## REQUIRED ACTION
A verbatim copy of the listing is needed; pictures are to be left out.

## THE DATA
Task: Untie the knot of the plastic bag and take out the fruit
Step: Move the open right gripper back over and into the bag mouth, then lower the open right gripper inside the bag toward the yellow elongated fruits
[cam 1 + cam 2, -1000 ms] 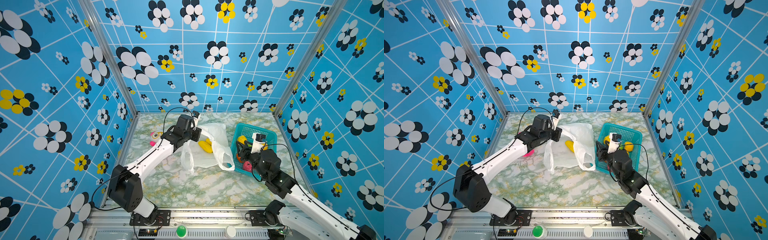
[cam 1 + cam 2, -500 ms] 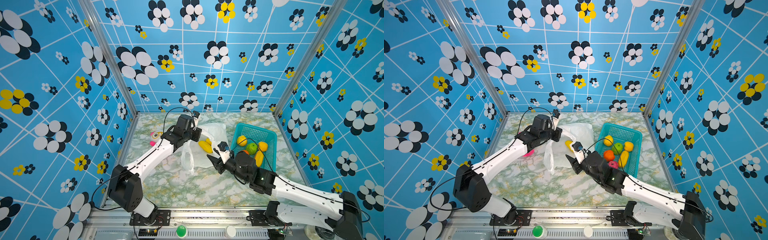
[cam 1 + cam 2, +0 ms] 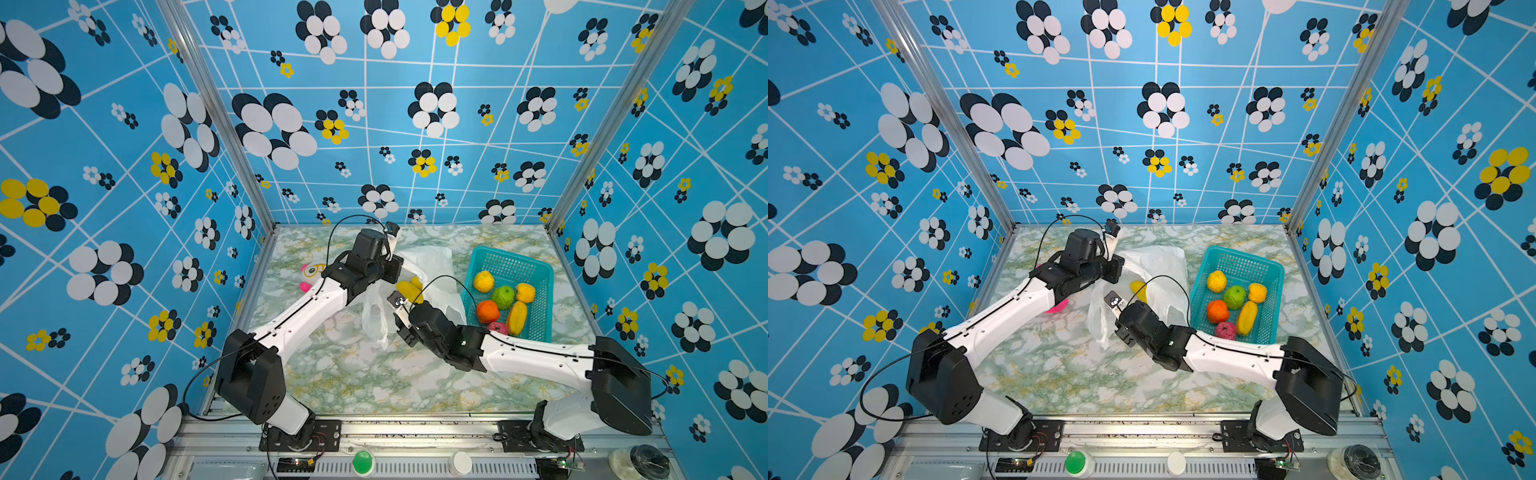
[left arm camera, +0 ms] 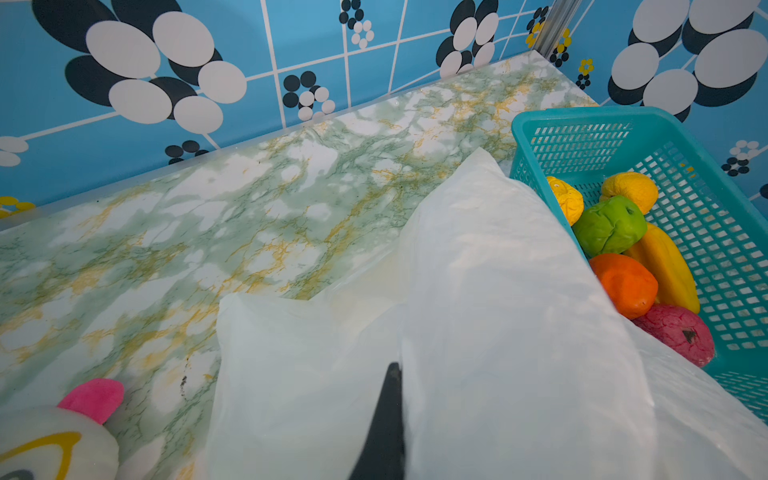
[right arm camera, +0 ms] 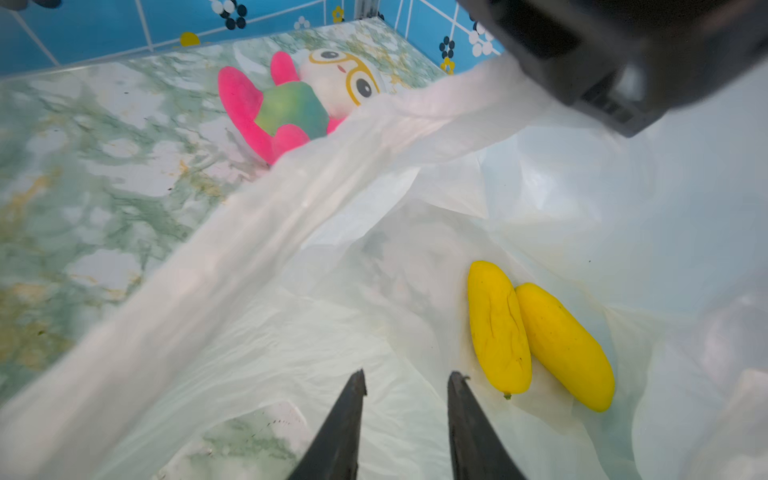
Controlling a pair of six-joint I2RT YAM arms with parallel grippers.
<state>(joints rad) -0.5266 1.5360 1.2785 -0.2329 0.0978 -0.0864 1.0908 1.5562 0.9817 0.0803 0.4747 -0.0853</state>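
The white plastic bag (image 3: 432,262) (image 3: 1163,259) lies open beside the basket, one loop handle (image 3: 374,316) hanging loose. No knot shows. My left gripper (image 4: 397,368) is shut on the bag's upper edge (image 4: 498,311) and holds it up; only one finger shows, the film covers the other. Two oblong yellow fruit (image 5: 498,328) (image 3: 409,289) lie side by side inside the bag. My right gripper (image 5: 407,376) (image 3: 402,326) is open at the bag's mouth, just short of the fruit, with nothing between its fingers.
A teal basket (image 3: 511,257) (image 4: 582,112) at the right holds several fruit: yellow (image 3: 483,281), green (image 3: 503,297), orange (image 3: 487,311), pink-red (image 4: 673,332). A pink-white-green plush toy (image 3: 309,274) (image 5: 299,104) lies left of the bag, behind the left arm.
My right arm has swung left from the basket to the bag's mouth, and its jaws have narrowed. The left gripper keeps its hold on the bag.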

## TASK OUTPUT
Task: Untie the knot of the plastic bag and take out the fruit
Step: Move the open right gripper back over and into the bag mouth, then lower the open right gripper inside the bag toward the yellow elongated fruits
[cam 1 + cam 2, -1000 ms] 
[cam 1 + cam 2, -500 ms] 
[cam 1 + cam 2, +0 ms] 
[left arm camera, +0 ms] 
[right arm camera, +0 ms] 
Controlling a pair of six-joint I2RT YAM arms with parallel grippers.
<state>(joints rad) -0.5266 1.5360 1.2785 -0.2329 0.0978 -0.0864 1.0908 1.5562 0.9817 0.0803 0.4747 -0.0853</state>
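The white plastic bag (image 3: 432,262) (image 3: 1163,259) lies open beside the basket, one loop handle (image 3: 374,316) hanging loose. No knot shows. My left gripper (image 4: 397,368) is shut on the bag's upper edge (image 4: 498,311) and holds it up; only one finger shows, the film covers the other. Two oblong yellow fruit (image 5: 498,328) (image 3: 409,289) lie side by side inside the bag. My right gripper (image 5: 407,376) (image 3: 402,326) is open at the bag's mouth, just short of the fruit, with nothing between its fingers.
A teal basket (image 3: 511,257) (image 4: 582,112) at the right holds several fruit: yellow (image 3: 483,281), green (image 3: 503,297), orange (image 3: 487,311), pink-red (image 4: 673,332). A pink-white-green plush toy (image 3: 309,274) (image 5: 299,104) lies left of the bag, behind the left arm.
My right arm has swung left from the basket to the bag's mouth, and its jaws have narrowed. The left gripper keeps its hold on the bag.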

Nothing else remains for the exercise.